Dumb idea. Pension pot will increase considerably more than premium.bonds

Joy31 · 13/04/2023 11:14

Thanks for replies.
@Face I'm 56 with no plans to retire early at this point.

OP posts:
MrsCat1 · 13/04/2023 11:20

As @ExcusesExcuses says. It's a bad idea.

Facem81 · 13/04/2023 11:29

Joy31 · 13/04/2023 11:14

Thanks for replies.
@Face I'm 56 with no plans to retire early at this point.

Can you even access it then?

nannynick · 13/04/2023 11:58

As you are age 55+ you can access a personal pension. You may be able to access a workplace pension but that will depend on the scheme rules - there are different types of workplace scheme so hard to say if you could or could not access.

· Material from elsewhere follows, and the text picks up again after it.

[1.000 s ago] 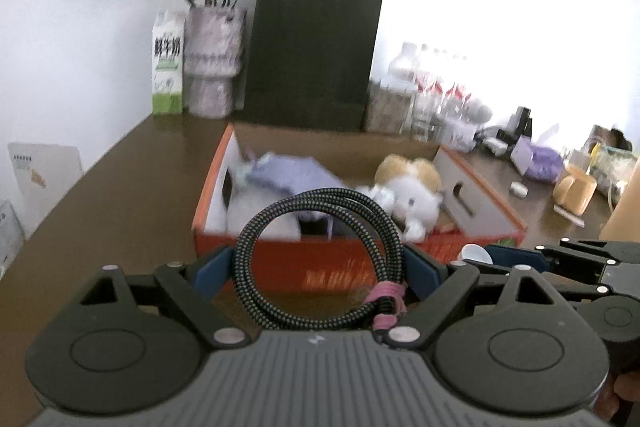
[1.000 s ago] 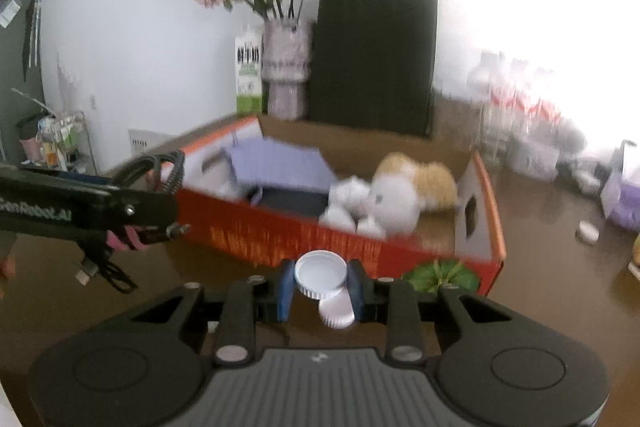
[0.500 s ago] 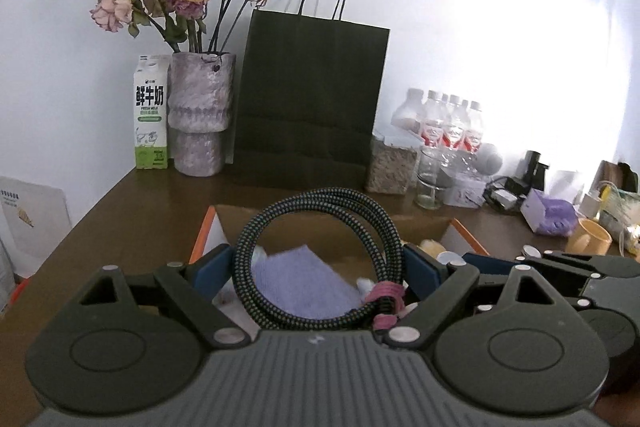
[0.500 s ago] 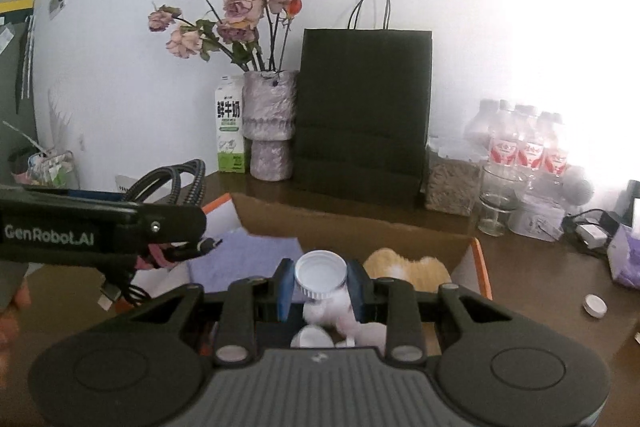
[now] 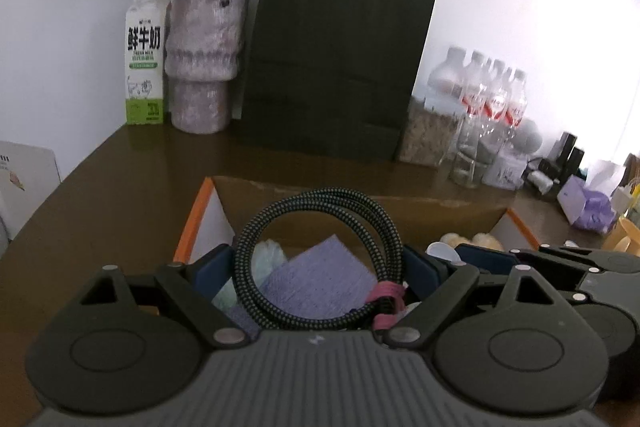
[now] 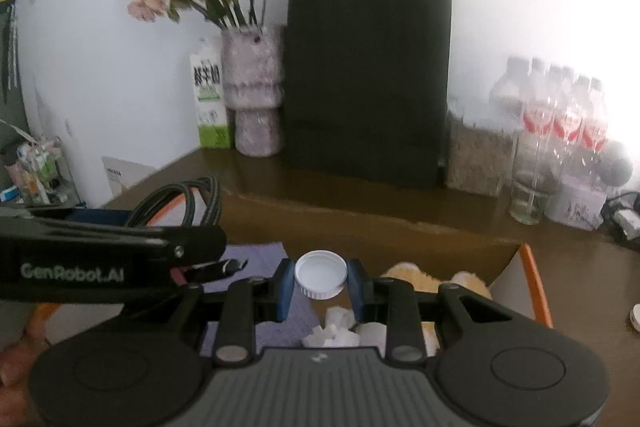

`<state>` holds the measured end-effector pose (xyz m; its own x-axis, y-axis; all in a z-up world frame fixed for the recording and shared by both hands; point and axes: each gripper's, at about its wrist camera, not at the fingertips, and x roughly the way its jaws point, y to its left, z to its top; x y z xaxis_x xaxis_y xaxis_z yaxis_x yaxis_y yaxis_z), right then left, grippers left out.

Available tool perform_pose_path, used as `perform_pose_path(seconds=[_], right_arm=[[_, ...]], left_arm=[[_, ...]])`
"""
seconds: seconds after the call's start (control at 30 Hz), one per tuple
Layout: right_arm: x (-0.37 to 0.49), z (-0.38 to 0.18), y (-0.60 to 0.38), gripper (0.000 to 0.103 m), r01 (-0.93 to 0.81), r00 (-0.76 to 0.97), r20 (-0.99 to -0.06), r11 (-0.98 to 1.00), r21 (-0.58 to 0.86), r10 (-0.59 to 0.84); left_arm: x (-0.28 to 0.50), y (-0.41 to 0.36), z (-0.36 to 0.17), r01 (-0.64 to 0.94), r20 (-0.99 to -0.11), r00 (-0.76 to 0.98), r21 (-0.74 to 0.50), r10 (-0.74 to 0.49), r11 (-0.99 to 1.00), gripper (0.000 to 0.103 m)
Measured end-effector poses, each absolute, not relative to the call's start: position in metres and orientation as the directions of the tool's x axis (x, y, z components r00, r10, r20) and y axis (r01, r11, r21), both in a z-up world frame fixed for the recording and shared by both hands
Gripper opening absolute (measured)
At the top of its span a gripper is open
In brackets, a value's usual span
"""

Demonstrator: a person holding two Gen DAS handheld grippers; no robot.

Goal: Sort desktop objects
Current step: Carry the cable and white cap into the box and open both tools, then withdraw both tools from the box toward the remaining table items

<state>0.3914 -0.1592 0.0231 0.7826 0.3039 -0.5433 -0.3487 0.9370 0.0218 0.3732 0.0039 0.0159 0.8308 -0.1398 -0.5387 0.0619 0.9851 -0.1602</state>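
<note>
My left gripper [image 5: 318,263] is shut on a coil of black-green braided cable [image 5: 320,197] bound with a pink tie; the coil stands upright between the wide-set blue pads. My right gripper [image 6: 320,279] is shut on a white bottle cap [image 6: 320,273]. Both hang side by side over an orange-rimmed cardboard box [image 5: 192,223]. Inside it lie a purple cloth [image 5: 320,279] and a tan and white plush toy [image 6: 404,273]. In the right wrist view the left gripper's black arm [image 6: 112,243] crosses the left side, with the cable [image 6: 192,199] above it.
Behind the box a black paper bag [image 5: 336,59], a vase of dried roses [image 5: 200,67] and a milk carton [image 5: 145,59] stand along the wall. Water bottles [image 5: 492,91], a glass [image 6: 528,199] and a purple tissue pack [image 5: 592,207] crowd the right. Another white cap [image 6: 635,319] lies on the table.
Both grippers have moved forward from in front of the box to above its inside, and the bag and vase loom closer. Each still grips the same thing.
</note>
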Motion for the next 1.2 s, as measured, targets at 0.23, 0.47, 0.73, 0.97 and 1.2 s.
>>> perform_pose_path(seconds=[0.23,0.47,0.73,0.97,1.2], right_arm=[[0.392,0.015,-0.159,0.028,-0.366,0.767,-0.559,0.930,0.025,0.316],[0.390,0.017,-0.160,0.058,-0.352,0.769,-0.567,0.936,0.009,0.294],[0.384,0.029,-0.165,0.098,-0.328,0.800,-0.536,0.944,-0.012,0.271],[0.381,0.033,-0.165,0.098,-0.322,0.808,-0.527,0.946,-0.023,0.262],[0.366,0.045,-0.170,0.099,-0.306,0.830,-0.496,0.952,-0.023,0.255]], left_arm=[[0.378,0.000,0.009,0.059,-0.564,0.817,-0.133,-0.124,0.989,0.091],[0.373,-0.003,0.015,0.069,-0.553,0.824,-0.122,-0.126,0.990,0.103],[0.370,-0.003,0.021,0.038,-0.539,0.837,-0.107,-0.090,0.993,0.103],[0.367,-0.004,0.025,0.030,-0.532,0.843,-0.097,-0.077,0.995,0.103],[0.349,-0.003,0.036,0.020,-0.490,0.869,-0.106,-0.070,0.994,0.103]])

With a defined contribution scheme, like a personal pension or SIPP, you can crystallise £80,000 of it, assuming there is at least that in it, and 25% of that, £20k could be taken out tax free. The other £60k would go to a drawdown pot - your provider may had additional fees for putting you in drawdown. You can usually leave the drawdown pot alone but check with provider.

So yes, it may be possible to do.

Why would you do it?

£20k in the pension has opportunity to grow. Over a long period, growth at 5% annual would be very conservative, 7% is probable and it could be higher. Over the last few years pensions have not performed well, so are down in value, so cashing in now locks in any loss. I would avoid locking in a loss.

Once out of the pension wrapper, it is cash and will lose to inflation. Premium Bonds may not give any return, or you may get average luck and get around 4% return, or you may get above average luck and get more.

I would leave the pension alone and see if the markets improve over the next few years before you access it. Unless you have a desperate need for the money.

Joy31 · 13/04/2023 15:02

@nannynick thanks for your detailed response. I have no urgent use for the 20K right now. I'll leave it where it is.

OP posts:
butterflycatcher · 14/04/2023 10:24

Keep it in your pension and keep compounding that interest. The final years are the most valuable and will earn you far more than the gamble of premium bonds. Check out James Shack on YouTube for some brilliant pension advice.

ChessieFL · 14/04/2023 12:52

Bear in mind that once you’ve started flexibly accessing your pension benefits, you’re then restricted how much you can contribute again in the future - anything more than £10k won’t get tax relief. This is called the Money Purchase Annual Allowance. Another reason it’s not a good idea to start drawing from pension pots if you don’t need to.